■ EXERCISE OBJECTIVE ■
From the records below, please repeat exactly the line that has "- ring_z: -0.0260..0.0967", the line that has "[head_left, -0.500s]", and every line between them, and nothing else.

##### PROVIDED INFORMATION

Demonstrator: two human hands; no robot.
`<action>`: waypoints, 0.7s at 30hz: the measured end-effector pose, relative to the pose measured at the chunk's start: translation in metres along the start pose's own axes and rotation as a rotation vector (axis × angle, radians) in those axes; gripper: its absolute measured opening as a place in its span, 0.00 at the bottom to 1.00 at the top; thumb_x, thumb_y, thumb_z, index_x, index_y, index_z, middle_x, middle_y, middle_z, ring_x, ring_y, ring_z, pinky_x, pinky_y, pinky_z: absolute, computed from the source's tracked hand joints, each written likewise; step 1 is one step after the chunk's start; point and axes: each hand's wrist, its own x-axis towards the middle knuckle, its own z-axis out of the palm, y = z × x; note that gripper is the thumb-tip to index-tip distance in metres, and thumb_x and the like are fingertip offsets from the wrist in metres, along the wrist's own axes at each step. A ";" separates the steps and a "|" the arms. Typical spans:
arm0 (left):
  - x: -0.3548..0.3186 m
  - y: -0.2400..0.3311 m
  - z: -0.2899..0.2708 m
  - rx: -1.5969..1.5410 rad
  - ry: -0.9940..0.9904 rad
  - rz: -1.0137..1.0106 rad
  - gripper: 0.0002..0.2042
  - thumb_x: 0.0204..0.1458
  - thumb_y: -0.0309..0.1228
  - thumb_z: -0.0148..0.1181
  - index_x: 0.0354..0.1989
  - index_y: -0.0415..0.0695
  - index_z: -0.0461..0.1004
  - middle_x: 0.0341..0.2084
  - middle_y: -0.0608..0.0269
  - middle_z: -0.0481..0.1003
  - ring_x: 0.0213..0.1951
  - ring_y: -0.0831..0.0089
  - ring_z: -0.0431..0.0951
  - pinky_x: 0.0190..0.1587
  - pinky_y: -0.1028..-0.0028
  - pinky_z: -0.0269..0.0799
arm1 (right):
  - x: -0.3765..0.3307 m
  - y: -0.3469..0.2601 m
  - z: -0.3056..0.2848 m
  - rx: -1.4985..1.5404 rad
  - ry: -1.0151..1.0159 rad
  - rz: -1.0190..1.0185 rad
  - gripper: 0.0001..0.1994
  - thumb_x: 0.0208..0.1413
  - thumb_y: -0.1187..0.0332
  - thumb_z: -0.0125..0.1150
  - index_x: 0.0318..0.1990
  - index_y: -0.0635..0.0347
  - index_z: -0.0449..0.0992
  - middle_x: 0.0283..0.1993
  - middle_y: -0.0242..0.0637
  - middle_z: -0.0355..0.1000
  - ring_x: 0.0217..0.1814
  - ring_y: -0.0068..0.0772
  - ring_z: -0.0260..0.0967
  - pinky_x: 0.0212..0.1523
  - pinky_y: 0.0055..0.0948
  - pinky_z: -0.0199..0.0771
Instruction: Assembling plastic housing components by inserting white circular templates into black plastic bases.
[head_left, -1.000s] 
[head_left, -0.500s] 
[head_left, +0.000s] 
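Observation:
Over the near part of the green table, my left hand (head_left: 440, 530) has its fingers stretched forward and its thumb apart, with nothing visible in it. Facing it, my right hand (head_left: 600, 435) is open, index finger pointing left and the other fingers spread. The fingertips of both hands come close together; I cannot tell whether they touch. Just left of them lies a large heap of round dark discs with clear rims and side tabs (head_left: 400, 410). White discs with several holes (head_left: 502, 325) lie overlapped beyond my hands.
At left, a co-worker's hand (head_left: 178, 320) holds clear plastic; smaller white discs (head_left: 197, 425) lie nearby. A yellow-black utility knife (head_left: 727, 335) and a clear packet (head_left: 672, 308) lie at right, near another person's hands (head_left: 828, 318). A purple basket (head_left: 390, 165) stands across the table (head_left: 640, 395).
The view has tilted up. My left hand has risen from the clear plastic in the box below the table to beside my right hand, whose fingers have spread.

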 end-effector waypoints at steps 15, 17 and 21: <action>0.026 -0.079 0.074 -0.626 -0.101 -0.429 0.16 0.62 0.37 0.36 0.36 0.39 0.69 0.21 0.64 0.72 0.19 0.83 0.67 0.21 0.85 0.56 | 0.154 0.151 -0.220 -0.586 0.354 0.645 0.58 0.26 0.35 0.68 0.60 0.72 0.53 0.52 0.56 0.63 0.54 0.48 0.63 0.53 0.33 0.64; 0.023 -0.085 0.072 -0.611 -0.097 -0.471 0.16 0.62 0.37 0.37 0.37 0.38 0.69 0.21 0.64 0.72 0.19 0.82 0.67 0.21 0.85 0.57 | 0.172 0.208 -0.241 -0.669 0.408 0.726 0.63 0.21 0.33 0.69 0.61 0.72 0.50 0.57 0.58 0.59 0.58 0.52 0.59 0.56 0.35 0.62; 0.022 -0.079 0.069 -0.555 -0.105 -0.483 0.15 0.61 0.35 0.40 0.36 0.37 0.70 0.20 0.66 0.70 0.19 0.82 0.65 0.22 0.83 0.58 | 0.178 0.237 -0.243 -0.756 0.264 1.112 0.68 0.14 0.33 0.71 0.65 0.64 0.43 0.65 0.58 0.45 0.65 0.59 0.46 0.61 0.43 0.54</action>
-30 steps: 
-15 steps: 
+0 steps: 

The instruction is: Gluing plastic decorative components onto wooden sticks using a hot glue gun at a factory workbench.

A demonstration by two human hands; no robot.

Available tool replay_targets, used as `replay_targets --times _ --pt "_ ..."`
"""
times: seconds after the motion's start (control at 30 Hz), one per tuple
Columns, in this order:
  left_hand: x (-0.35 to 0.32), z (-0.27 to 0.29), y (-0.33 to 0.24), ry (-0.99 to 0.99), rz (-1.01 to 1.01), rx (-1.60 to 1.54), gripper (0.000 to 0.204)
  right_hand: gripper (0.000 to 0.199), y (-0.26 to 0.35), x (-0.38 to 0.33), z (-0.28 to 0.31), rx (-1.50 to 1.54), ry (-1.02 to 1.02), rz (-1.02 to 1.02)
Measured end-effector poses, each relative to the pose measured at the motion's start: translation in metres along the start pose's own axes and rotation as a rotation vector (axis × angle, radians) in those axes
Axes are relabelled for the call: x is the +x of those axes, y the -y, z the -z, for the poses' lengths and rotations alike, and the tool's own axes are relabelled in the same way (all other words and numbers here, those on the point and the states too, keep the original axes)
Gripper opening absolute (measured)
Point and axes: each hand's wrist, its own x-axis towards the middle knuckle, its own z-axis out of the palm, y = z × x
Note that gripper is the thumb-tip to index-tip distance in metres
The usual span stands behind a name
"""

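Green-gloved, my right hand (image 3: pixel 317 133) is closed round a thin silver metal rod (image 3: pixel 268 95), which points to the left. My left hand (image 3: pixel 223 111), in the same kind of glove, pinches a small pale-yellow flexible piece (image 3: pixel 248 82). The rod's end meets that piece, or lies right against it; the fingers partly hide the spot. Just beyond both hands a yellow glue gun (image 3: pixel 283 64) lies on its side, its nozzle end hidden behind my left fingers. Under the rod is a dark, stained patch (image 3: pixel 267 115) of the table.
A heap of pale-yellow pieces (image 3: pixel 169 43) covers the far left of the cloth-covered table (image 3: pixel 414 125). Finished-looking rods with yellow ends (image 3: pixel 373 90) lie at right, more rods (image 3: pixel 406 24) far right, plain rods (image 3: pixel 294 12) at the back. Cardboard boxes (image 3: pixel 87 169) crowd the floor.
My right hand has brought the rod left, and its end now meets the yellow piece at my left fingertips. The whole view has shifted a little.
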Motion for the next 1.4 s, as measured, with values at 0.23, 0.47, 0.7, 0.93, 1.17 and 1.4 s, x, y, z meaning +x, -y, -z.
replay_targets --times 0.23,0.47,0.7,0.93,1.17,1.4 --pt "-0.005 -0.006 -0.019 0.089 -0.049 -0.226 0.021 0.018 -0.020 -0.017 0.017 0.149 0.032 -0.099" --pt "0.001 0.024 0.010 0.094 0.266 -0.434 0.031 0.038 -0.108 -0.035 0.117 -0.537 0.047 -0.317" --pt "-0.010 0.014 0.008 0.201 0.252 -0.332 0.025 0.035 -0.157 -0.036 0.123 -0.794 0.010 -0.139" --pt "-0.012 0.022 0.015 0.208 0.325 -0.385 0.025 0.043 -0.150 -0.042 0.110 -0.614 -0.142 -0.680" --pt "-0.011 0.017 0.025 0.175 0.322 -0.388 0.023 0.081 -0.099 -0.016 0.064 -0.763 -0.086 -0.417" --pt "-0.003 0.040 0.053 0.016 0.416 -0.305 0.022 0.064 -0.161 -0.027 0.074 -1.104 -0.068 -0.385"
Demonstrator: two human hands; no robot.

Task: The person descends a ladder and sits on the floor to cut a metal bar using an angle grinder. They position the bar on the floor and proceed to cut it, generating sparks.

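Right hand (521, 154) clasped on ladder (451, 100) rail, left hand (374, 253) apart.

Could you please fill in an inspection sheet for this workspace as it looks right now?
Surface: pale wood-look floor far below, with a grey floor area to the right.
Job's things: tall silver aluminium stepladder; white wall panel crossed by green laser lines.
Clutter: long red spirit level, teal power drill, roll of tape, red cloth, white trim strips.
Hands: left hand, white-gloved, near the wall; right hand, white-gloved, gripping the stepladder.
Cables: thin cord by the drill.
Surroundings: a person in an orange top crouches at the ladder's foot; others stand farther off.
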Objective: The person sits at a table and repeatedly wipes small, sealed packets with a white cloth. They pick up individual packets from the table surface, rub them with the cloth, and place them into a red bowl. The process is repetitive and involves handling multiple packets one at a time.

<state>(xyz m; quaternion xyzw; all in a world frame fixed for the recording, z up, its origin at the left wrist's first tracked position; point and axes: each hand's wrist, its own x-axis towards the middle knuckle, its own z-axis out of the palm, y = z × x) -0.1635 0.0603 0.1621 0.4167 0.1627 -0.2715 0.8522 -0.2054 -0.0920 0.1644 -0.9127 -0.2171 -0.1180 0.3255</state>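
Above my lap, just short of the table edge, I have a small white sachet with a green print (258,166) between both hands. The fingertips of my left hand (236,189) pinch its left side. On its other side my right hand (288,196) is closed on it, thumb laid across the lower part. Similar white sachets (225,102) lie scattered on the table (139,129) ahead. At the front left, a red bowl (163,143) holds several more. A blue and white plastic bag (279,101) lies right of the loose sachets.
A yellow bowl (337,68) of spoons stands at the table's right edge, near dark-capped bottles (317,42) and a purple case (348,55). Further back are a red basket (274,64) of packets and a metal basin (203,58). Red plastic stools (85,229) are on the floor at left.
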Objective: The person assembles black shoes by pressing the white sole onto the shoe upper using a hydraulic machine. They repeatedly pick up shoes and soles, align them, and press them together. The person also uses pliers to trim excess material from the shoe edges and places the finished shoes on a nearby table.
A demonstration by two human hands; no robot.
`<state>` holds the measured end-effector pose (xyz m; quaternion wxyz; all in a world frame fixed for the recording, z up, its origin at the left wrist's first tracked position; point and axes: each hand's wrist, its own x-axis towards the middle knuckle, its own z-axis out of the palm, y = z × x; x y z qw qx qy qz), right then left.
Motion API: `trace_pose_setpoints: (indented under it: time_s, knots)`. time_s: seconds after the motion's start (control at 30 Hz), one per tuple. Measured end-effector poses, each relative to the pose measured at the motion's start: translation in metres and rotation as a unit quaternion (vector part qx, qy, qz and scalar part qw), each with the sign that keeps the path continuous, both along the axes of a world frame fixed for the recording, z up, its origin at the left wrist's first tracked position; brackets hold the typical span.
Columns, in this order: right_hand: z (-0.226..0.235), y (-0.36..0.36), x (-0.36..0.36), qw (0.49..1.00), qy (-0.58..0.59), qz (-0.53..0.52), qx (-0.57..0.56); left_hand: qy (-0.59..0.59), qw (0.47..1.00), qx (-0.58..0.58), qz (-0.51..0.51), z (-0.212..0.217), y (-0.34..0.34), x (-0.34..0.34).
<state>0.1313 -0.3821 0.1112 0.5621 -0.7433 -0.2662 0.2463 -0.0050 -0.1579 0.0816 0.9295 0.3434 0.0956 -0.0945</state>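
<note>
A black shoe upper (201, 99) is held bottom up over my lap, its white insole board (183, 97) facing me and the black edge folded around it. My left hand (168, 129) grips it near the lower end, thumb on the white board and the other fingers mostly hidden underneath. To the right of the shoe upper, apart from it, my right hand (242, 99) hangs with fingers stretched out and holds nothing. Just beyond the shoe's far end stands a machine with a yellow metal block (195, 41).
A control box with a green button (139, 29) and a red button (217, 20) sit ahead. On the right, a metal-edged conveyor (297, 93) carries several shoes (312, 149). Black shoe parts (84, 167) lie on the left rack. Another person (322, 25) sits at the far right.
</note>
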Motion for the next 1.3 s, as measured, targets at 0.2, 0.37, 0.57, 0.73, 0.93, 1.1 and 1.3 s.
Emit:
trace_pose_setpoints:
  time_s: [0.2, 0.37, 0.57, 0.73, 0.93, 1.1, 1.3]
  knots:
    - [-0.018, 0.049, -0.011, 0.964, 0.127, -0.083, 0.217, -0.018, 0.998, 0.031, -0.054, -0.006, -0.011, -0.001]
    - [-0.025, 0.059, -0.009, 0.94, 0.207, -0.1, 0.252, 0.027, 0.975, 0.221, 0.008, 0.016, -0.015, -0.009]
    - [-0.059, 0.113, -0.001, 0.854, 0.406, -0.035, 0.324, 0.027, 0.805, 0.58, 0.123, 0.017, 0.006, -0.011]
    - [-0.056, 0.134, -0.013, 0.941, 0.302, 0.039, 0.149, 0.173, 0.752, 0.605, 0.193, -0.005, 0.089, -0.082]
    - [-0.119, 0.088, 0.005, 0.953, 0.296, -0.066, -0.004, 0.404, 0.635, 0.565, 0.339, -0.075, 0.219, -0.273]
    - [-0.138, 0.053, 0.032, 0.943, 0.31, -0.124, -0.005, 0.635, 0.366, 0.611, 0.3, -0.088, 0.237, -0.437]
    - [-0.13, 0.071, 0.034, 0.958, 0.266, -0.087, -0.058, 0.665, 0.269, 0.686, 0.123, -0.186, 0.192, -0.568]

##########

■ THE ANSWER ■
  - ring_z: -0.0260..0.0967
  - pinky_x: 0.0212..0.1523
  - pinky_y: 0.0055..0.0948
  - pinky_z: -0.0199..0.0771
Instruction: Assembling plastic housing components by inserting white circular templates into black plastic bases.
[head_left, -1.000s] 
[head_left, -0.500s] 

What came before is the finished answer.